Exercise: Show every line of the data where the word "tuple" can be found.

Content starts

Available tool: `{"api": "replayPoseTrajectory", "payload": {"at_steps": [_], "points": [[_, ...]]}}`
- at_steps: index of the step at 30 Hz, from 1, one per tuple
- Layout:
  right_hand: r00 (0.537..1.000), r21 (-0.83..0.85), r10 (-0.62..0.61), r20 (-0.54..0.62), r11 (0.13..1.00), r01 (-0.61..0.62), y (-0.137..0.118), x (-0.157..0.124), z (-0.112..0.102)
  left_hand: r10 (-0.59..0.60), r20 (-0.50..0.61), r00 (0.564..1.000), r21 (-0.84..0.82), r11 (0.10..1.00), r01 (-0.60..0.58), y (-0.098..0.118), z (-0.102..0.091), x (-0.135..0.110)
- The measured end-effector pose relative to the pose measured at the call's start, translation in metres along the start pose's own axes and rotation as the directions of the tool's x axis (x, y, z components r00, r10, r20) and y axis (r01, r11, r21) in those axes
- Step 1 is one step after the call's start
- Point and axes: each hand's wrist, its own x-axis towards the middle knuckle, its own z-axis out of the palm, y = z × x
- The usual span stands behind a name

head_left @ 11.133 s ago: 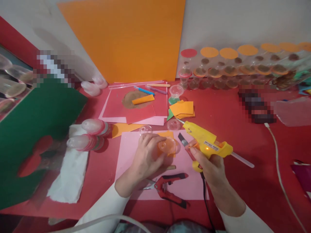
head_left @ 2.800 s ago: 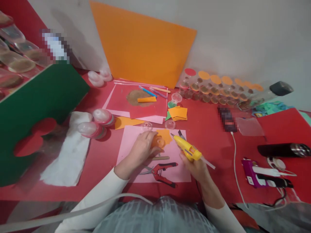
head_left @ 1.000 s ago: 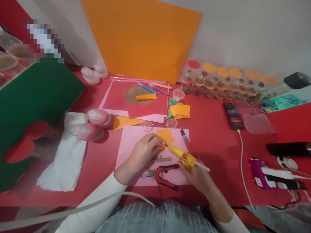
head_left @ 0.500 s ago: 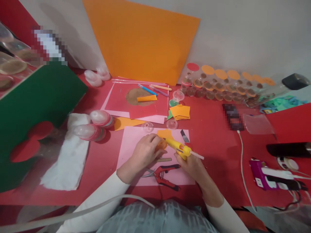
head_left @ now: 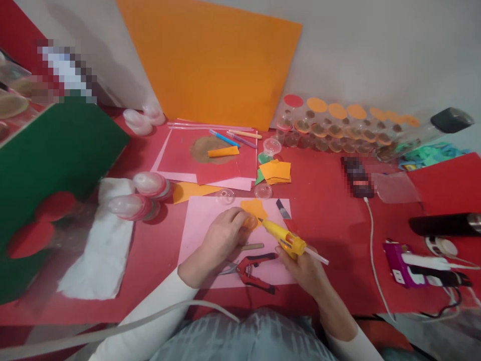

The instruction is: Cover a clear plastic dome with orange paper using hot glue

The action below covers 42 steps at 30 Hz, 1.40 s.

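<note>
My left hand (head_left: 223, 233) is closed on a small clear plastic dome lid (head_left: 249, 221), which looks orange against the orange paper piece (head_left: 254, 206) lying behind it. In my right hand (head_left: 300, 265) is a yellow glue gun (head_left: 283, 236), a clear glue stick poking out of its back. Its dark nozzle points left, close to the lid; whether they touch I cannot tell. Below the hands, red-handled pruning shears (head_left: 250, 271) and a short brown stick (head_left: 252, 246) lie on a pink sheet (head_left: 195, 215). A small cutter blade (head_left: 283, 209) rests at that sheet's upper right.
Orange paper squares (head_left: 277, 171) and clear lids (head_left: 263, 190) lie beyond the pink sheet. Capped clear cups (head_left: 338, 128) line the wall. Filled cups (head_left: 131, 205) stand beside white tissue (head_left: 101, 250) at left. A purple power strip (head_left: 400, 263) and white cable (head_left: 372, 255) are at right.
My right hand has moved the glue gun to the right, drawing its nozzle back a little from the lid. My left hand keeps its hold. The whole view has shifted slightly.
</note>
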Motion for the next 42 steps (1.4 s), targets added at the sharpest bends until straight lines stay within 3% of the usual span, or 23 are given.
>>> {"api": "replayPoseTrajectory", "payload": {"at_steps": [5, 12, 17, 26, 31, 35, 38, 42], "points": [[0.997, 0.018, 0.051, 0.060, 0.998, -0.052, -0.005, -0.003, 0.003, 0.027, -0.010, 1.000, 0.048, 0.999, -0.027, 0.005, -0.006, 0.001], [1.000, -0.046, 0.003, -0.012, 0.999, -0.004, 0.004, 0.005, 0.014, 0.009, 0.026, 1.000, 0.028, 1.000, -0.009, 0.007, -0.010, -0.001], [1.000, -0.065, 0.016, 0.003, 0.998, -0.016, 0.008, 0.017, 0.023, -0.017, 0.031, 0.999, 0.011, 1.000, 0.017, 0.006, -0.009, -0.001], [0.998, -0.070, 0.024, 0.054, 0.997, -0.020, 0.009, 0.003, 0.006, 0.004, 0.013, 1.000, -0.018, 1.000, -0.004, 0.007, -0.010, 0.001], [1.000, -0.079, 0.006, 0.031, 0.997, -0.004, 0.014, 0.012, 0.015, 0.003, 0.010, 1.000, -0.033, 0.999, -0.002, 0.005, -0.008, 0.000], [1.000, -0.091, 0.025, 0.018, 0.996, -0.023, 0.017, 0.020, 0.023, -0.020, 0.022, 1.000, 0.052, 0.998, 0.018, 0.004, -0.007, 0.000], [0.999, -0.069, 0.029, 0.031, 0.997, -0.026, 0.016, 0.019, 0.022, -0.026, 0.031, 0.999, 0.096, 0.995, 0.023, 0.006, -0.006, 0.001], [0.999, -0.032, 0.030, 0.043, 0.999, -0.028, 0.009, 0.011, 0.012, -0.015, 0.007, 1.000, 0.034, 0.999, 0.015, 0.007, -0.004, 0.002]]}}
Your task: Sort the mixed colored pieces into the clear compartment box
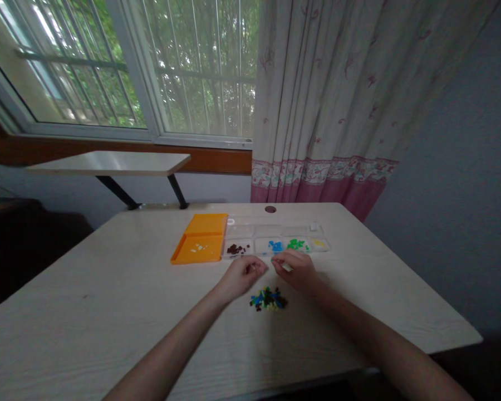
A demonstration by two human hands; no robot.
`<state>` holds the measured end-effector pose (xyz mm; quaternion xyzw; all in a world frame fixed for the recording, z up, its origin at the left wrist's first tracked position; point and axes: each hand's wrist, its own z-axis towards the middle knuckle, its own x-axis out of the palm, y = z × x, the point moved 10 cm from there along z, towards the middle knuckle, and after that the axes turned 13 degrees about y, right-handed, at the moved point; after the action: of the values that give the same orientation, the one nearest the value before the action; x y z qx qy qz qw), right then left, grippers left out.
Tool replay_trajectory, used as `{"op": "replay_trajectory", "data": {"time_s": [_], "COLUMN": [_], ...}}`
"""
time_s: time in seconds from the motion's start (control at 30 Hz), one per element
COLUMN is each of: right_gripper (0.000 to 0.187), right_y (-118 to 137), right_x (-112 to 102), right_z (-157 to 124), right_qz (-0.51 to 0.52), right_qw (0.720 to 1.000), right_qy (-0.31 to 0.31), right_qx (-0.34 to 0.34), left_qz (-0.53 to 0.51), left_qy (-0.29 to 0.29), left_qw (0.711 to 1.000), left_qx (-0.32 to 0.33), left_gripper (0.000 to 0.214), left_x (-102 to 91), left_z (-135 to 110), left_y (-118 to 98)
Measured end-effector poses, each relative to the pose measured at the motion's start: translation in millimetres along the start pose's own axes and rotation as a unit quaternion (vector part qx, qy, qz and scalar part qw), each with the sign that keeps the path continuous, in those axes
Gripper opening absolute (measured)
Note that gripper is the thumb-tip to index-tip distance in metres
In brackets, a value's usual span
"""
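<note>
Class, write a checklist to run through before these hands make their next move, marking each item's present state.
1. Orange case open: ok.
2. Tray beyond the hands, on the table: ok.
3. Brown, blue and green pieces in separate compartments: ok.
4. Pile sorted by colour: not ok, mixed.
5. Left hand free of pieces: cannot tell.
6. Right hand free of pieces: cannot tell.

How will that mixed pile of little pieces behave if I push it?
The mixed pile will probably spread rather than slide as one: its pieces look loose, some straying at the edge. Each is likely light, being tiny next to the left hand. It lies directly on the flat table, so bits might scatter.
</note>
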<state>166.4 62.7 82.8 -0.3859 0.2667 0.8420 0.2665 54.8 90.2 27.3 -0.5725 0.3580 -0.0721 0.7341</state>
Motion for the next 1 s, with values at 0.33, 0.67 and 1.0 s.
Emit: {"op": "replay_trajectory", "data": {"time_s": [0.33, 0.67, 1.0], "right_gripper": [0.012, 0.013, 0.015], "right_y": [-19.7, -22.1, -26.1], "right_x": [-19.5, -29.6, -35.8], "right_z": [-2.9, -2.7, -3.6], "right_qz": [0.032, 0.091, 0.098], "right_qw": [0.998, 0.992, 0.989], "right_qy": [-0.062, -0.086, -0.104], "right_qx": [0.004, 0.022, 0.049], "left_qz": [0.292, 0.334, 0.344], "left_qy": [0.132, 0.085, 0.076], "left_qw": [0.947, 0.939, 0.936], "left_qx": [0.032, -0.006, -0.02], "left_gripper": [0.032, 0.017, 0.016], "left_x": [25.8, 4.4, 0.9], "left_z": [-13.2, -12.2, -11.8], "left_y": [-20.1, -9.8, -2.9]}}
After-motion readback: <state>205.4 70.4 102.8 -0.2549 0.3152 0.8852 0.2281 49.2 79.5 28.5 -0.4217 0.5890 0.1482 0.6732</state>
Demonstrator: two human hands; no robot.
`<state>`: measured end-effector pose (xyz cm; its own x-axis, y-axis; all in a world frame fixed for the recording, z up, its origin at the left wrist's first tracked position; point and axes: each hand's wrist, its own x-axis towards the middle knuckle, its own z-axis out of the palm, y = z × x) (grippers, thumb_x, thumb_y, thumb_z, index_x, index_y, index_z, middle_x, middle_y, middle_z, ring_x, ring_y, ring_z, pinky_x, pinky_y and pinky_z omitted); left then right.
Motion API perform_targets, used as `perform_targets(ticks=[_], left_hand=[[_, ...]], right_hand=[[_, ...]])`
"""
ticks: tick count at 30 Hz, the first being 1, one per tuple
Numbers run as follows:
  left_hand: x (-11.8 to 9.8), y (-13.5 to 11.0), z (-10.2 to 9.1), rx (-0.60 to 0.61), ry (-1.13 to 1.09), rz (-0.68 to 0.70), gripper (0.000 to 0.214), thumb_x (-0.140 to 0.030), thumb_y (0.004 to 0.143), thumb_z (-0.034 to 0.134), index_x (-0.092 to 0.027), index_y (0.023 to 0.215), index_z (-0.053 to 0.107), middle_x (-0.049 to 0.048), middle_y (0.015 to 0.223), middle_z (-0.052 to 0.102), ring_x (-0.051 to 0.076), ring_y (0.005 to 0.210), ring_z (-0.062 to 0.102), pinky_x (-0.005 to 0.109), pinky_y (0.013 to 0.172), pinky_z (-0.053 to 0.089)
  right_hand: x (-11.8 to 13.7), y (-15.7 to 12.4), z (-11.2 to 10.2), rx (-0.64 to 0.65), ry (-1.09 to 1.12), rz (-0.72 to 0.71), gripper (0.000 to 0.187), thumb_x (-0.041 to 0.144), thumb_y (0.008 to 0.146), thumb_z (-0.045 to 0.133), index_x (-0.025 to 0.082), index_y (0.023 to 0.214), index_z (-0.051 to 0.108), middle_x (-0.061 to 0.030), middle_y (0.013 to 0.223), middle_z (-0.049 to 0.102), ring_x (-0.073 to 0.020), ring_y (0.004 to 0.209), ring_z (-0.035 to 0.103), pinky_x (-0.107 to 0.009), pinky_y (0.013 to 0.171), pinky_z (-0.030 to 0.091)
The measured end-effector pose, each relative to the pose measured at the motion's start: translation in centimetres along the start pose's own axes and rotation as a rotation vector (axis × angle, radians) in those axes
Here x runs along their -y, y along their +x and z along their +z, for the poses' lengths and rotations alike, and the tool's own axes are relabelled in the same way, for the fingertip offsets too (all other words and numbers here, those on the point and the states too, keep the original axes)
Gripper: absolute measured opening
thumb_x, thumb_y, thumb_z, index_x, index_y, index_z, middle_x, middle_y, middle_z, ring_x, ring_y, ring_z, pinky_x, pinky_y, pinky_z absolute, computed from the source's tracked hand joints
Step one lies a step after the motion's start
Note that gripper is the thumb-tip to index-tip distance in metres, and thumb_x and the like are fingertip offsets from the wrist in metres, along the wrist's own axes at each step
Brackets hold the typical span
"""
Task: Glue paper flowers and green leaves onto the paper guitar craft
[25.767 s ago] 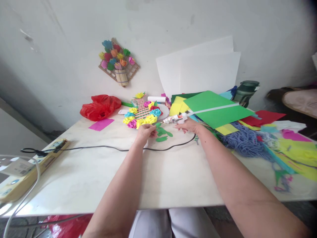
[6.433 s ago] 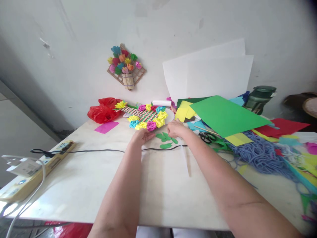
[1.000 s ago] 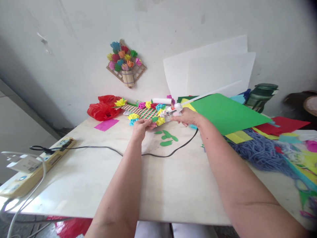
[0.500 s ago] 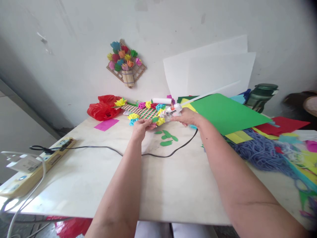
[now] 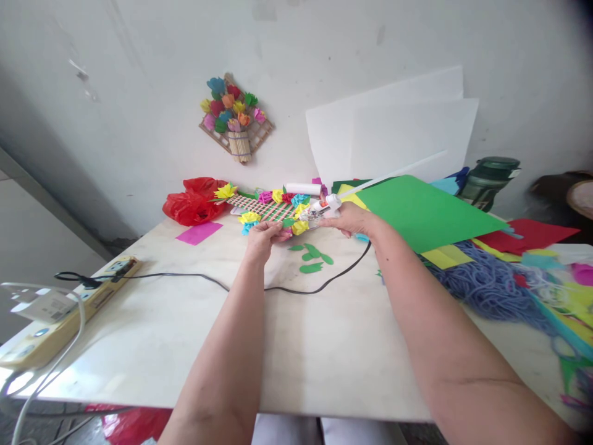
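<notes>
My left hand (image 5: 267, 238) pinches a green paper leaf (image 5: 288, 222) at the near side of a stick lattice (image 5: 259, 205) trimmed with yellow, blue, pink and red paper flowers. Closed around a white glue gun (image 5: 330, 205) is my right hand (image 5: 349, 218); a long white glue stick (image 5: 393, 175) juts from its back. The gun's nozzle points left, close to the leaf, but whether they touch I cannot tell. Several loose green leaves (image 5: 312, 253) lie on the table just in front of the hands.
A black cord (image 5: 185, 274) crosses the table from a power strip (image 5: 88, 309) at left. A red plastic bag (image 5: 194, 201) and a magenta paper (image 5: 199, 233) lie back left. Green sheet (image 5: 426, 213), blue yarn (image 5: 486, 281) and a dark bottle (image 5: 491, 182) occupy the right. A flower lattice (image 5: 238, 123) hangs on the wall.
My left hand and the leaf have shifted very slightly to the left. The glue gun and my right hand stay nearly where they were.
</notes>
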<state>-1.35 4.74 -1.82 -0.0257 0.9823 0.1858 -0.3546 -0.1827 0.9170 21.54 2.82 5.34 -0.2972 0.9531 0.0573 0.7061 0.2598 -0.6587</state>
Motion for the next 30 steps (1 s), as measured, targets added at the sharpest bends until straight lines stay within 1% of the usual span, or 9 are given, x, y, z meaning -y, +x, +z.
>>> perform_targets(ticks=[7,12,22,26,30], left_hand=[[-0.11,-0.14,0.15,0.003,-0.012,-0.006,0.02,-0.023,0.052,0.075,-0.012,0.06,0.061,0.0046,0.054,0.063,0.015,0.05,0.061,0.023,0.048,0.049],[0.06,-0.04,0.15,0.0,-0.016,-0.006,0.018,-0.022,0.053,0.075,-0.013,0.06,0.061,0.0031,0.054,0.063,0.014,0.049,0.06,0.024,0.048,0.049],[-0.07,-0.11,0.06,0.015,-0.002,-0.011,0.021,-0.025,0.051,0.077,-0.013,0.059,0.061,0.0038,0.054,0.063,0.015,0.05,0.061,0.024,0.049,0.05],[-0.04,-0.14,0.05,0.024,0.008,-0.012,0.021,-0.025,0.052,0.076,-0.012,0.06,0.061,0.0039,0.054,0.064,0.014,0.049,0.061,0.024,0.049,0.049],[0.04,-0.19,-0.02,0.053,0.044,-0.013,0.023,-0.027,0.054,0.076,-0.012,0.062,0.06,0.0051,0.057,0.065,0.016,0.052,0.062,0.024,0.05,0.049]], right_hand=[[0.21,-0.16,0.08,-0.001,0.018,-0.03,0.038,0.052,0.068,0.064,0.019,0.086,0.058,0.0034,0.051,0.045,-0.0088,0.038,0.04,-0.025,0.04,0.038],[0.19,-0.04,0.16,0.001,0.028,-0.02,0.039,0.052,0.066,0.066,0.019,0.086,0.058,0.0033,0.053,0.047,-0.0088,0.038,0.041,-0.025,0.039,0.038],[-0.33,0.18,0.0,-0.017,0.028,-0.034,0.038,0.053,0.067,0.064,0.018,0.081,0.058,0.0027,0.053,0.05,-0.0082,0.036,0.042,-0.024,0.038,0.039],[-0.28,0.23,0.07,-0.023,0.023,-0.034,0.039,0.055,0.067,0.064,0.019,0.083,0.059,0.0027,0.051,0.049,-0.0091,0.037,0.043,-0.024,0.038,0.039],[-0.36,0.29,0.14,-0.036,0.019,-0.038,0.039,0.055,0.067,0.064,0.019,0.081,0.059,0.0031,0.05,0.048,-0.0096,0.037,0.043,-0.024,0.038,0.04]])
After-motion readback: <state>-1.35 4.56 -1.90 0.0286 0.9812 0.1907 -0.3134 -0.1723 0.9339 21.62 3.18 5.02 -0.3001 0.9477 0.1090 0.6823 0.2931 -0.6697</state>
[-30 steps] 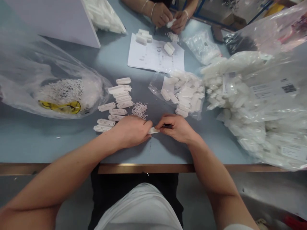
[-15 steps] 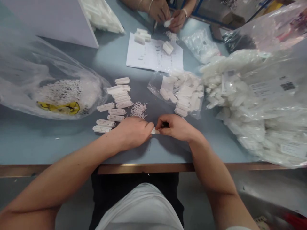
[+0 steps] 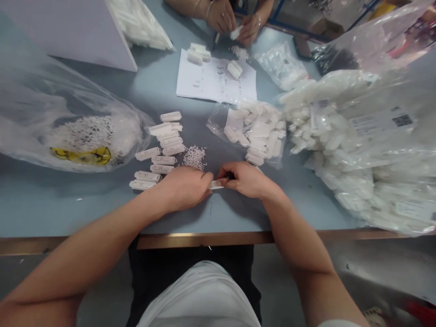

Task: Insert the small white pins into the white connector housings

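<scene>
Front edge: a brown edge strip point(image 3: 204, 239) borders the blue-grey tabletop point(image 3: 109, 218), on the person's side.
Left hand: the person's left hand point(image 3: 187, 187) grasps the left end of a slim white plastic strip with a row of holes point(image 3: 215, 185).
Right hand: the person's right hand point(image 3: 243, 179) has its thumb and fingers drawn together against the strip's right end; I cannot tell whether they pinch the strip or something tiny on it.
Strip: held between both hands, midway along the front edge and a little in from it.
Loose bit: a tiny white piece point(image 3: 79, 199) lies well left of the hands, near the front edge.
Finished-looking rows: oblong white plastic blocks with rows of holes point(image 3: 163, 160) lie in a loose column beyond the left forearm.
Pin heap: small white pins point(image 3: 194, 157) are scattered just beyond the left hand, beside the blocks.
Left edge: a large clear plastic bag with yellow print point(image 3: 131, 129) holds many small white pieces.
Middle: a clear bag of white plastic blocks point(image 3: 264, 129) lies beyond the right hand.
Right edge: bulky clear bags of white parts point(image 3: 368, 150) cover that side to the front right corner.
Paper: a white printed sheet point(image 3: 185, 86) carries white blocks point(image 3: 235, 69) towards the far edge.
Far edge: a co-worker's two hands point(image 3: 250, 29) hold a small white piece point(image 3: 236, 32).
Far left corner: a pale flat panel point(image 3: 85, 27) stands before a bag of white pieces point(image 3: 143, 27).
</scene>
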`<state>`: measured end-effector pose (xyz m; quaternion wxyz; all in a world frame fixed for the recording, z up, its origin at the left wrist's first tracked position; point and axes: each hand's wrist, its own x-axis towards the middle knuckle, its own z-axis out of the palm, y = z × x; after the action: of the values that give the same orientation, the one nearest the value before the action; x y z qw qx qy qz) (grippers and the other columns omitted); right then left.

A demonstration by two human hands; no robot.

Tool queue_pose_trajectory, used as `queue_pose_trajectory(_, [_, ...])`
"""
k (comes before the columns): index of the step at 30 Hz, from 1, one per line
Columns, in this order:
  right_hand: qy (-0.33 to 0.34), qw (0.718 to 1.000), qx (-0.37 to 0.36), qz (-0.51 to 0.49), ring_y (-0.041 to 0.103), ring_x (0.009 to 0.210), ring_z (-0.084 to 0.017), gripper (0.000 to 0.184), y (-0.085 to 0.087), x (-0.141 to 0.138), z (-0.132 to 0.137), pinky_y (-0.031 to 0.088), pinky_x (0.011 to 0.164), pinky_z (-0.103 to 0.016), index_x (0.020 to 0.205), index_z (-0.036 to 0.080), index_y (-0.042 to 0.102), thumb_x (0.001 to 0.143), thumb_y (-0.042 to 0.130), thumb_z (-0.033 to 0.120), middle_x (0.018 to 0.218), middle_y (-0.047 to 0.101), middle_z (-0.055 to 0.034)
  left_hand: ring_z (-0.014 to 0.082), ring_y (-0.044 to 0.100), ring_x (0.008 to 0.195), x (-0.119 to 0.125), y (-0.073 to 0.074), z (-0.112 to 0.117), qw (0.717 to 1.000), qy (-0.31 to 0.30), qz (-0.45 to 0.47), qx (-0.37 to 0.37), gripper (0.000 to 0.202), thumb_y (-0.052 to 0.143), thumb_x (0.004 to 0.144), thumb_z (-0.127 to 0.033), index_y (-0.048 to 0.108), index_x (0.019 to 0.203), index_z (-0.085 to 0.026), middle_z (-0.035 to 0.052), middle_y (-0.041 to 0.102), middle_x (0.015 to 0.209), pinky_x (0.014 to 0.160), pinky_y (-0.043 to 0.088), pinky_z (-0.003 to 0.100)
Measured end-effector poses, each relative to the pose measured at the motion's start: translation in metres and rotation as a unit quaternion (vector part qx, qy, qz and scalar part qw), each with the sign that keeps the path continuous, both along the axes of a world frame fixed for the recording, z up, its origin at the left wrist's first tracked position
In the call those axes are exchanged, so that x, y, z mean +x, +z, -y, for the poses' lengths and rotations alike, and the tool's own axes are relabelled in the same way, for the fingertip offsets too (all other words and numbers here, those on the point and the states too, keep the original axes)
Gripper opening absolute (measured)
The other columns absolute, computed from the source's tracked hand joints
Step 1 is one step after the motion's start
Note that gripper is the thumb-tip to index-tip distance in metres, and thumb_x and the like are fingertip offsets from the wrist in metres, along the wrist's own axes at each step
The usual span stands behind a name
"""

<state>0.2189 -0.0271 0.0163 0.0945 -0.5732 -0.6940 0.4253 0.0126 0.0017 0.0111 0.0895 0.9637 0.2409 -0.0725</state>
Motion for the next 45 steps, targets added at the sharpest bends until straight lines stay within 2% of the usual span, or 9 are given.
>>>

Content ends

Task result:
- at_steps: index of the step at 30 Hz, from 1, one per tuple
ticks: tick count at 30 Hz, the first being 1, one per tuple

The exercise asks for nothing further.